The slides for our presentation are open and can be found here.

The proceedings of the Symposium were too packed and full of interesting subjects that, during our presentation, I had little time to explain the real importance of Interedition and my sub-project. Put simply, the experience of interacting with international programmers whom I would never have met in another conference or local THATCamps or hackathons, is enough for me to support the causes of Interedition. Open venues where programmers and career coders can meet up are sources of peer-to-peer learning, development, and progress in a career such as mine. This works for the academic field of Digital Humanities too: whether it is working for a powerhouse such as MITH or for a college humanities professor, DH is about learning from other’s open-source work. As Doug Reside pointed out in his presentation on the first day of the symposium, hackathons serve as the career-developers scholarly conference. COST, Europe’s funding agency for the Arts and Sciences, has somewhat unknowingly backed up funding for Bootcamps that extend over several days, allowing for evenly paced hacking sessions that felt more like structured projects in some cases. When Van Zundert closed the Symposium with a 30-minute presentation on the work of Interedition from a birds-eye view, he advocated this about the format and methodology of his bootcamps: a day-long hackathon is easy to generate and fund, but produces limited results. Week-long sessions require funding and additional planning, but can produce elegant work such as Interedition’s Collate and CollateX services. Thus is a successful and enjoyable format for programmer interchange born.

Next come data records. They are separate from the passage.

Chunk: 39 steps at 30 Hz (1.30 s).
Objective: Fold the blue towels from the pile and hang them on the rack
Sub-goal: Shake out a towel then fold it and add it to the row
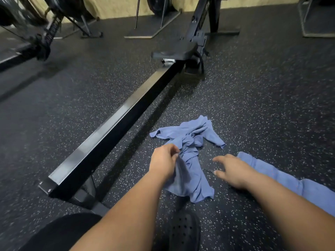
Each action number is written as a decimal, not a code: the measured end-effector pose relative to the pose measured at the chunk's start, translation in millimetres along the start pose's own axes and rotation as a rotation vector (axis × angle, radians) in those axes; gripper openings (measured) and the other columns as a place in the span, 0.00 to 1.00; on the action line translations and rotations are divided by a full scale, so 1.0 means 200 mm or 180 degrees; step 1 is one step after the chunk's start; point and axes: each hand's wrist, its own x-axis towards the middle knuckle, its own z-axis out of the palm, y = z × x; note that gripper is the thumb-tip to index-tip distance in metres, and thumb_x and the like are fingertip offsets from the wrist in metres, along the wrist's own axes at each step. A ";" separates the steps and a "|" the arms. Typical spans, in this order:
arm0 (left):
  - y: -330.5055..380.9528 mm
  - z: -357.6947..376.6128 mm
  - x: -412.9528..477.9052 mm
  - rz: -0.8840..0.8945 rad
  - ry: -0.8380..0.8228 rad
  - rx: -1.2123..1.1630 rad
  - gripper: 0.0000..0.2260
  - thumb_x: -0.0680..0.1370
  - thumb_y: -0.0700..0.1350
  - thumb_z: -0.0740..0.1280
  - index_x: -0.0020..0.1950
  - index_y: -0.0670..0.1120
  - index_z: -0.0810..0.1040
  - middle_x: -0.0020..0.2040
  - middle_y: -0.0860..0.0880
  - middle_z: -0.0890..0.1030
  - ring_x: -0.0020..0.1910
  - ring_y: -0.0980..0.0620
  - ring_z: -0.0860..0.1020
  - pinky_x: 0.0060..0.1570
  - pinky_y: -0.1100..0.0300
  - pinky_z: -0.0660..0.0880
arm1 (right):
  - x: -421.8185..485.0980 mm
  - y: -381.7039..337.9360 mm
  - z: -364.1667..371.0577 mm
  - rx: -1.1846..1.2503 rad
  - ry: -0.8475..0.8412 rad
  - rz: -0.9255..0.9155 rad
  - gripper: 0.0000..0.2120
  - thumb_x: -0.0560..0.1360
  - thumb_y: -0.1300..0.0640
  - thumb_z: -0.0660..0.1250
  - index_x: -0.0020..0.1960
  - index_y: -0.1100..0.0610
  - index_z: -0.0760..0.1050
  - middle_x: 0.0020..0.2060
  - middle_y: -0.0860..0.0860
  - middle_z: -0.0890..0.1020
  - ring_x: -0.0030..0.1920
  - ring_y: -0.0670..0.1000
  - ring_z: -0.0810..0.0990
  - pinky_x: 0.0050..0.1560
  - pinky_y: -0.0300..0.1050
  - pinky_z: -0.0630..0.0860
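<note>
Pinching the crumpled towel [190,138] with my left hand [164,161] on the speckled black gym floor [272,87], I hold my right hand [233,171] open, fingers spread, beside a second towel [282,176], near a black rail [112,129].

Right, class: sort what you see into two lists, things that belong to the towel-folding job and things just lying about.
Job: crumpled blue towels, gripped by the left hand; flatter blue towel beside the open right hand.
Not part of it: black rail of a gym machine; black perforated shoe; equipment stands by the wall.
</note>
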 end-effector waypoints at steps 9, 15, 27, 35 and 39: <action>0.62 -0.44 -0.20 0.0751 0.0392 -0.1175 0.04 0.77 0.44 0.77 0.50 0.51 0.87 0.42 0.55 0.86 0.41 0.60 0.82 0.47 0.65 0.77 | -0.52 -0.19 -0.42 0.0806 0.0789 -0.0502 0.21 0.77 0.42 0.75 0.69 0.40 0.78 0.59 0.43 0.83 0.54 0.45 0.84 0.62 0.47 0.79; 0.97 -0.62 -0.45 0.1083 0.0372 -0.2078 0.04 0.77 0.45 0.77 0.50 0.54 0.88 0.43 0.55 0.87 0.43 0.57 0.85 0.50 0.54 0.84 | -0.91 -0.25 -0.52 0.1174 0.1880 -0.0535 0.26 0.70 0.32 0.76 0.65 0.38 0.78 0.54 0.39 0.82 0.51 0.42 0.82 0.55 0.47 0.80; 1.27 -0.78 -0.79 0.1516 0.0047 -0.2040 0.14 0.78 0.43 0.77 0.63 0.50 0.85 0.49 0.55 0.88 0.49 0.60 0.85 0.57 0.55 0.82 | -1.39 -0.10 -0.81 0.1884 0.3249 -0.0186 0.05 0.78 0.54 0.75 0.45 0.47 0.82 0.41 0.43 0.86 0.43 0.44 0.84 0.48 0.44 0.78; 1.38 -0.62 -0.87 0.2218 -0.0552 -0.1584 0.25 0.73 0.49 0.81 0.68 0.58 0.78 0.44 0.56 0.87 0.44 0.59 0.84 0.52 0.58 0.81 | -1.53 -0.06 -0.90 0.2713 0.3350 -0.0461 0.03 0.80 0.56 0.75 0.49 0.54 0.87 0.42 0.47 0.89 0.41 0.40 0.84 0.43 0.35 0.78; 1.39 -0.49 -0.88 0.2127 -0.0444 -0.1511 0.20 0.73 0.46 0.79 0.62 0.61 0.79 0.41 0.56 0.86 0.39 0.60 0.82 0.47 0.60 0.78 | -1.53 0.02 -0.86 0.2776 0.3397 -0.0263 0.03 0.80 0.55 0.75 0.49 0.53 0.86 0.41 0.46 0.88 0.39 0.39 0.84 0.40 0.32 0.77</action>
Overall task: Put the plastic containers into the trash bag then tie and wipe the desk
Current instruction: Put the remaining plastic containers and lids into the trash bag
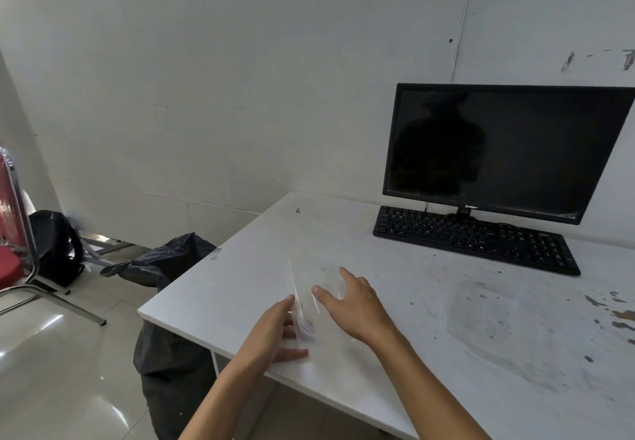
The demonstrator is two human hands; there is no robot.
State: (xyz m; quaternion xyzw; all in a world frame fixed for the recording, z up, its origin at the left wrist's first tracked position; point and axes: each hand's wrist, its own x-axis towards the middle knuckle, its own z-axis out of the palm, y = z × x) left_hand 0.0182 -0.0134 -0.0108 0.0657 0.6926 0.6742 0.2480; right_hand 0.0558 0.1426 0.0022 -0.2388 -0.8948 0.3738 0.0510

Looking ahead, longer bootcamps found around the world at DHSI, Bamboo, and DARIAH are still needed and still need to be refined. Bamboo has encountered obstacles in its path of developing interoperable cloud tools, as has Interedition in its organization and funding. Yet instead of abandoning global and cross-institutional efforts such as these, it is vital to continue them because we are still working out the kinks on something great. In terms of Interedition-scale Bootcamps, developers such as myself need these to enthuse collaboration and discovery just as traditional scholars need to meet face-to-face once every year or more to share research and align their goals. Despite the rise of remote resource management tools such as Github and Basecamp in the open-source programming world, real human interaction is still important, so an argument that we all work on the internet and do not require anything more intimate is false. When creating quick mock-ups and prototypes for research and development for digital tools, having colleagues right at hand allows for quick development and sharing of knowledge. Skype doesn’t allow the kind of inspirational moments that come from sharing time with a group of people, eating with them, then meeting later at the hotel to work even longer (all traditions that we kept at each Interedition Bootcamp).

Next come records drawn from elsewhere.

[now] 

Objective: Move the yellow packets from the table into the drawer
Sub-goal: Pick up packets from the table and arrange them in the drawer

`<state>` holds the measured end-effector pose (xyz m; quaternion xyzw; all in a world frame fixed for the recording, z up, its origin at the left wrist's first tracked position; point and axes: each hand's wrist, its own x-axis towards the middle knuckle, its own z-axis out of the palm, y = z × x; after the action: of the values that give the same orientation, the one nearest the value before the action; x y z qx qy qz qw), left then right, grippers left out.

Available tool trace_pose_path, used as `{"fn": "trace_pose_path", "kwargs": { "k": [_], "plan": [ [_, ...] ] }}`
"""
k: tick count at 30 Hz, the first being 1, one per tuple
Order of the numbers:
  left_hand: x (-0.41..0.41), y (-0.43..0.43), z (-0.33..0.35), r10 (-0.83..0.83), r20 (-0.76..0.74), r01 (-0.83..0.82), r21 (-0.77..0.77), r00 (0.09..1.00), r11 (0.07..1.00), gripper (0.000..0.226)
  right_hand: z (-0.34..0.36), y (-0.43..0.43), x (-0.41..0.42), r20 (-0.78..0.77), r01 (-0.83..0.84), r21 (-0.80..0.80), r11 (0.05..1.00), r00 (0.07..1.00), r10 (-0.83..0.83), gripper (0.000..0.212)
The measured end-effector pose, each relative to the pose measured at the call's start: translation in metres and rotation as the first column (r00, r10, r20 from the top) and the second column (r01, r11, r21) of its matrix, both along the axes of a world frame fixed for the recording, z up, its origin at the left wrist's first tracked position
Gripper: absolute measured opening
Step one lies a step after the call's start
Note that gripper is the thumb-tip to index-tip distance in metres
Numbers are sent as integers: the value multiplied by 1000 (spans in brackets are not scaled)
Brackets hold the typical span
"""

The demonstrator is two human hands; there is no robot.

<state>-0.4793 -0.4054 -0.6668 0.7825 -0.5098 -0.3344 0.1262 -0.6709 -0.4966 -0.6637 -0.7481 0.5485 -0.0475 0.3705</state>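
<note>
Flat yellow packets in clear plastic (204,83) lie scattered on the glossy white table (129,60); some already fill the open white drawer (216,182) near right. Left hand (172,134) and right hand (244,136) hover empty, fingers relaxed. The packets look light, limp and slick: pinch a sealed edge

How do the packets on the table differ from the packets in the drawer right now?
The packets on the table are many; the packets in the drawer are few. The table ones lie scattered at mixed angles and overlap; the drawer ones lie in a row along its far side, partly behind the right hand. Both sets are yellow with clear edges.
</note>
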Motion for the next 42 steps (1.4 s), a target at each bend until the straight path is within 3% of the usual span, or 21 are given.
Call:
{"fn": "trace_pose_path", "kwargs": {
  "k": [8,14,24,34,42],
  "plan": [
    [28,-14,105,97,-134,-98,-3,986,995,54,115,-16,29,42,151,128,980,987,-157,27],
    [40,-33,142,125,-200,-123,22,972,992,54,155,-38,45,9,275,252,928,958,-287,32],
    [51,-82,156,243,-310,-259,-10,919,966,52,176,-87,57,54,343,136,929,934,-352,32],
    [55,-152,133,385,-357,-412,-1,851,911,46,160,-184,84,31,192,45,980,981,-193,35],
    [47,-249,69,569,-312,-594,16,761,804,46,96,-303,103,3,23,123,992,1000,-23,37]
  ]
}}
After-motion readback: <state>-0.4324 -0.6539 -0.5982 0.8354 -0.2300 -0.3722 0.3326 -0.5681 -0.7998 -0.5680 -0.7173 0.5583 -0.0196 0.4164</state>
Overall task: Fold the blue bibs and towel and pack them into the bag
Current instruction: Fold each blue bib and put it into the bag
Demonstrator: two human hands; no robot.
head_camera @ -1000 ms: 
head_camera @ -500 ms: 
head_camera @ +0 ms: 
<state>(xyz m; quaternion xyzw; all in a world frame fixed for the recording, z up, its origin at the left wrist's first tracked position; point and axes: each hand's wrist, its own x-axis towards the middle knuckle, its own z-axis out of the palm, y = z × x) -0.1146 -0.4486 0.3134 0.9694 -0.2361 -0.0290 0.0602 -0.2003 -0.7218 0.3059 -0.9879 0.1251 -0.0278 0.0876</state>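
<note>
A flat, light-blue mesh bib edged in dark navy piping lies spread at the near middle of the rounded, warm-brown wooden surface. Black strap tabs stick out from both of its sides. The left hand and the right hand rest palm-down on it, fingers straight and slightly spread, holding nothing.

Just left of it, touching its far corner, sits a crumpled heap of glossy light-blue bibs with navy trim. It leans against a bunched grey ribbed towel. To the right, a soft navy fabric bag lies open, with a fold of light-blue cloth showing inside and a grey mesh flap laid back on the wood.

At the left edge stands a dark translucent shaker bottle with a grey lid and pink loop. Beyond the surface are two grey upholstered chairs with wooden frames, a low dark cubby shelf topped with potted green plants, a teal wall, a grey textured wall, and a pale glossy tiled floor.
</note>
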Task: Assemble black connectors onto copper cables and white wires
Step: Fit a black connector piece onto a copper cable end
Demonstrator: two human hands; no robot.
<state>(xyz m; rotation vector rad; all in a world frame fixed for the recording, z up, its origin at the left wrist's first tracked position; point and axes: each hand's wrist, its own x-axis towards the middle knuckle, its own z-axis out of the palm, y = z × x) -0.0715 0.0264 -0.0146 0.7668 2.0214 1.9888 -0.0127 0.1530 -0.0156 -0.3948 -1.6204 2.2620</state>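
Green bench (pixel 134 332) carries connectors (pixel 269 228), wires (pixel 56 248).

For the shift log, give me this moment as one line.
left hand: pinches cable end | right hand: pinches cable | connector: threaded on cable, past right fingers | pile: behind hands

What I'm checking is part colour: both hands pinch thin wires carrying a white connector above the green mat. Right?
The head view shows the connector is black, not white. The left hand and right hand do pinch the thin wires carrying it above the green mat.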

Programmers are indeed pro-active at times and so our group, post-Symposium, wasted no time talking about what is next. Interedition continues to work to find additional funding and ways to continue offering programmers and research-field insiders the means to interact in hands-on sessions. Van Zundert has accepted the mantle of head of Interedition and will be in charge of seeing his framework of informal bootcamps and planning sessions live on. Whether Interedition gets picked up by another series of funding now or in the future, I assert that it will serve as a marker for the way in which open-source, academic programming careers will operate.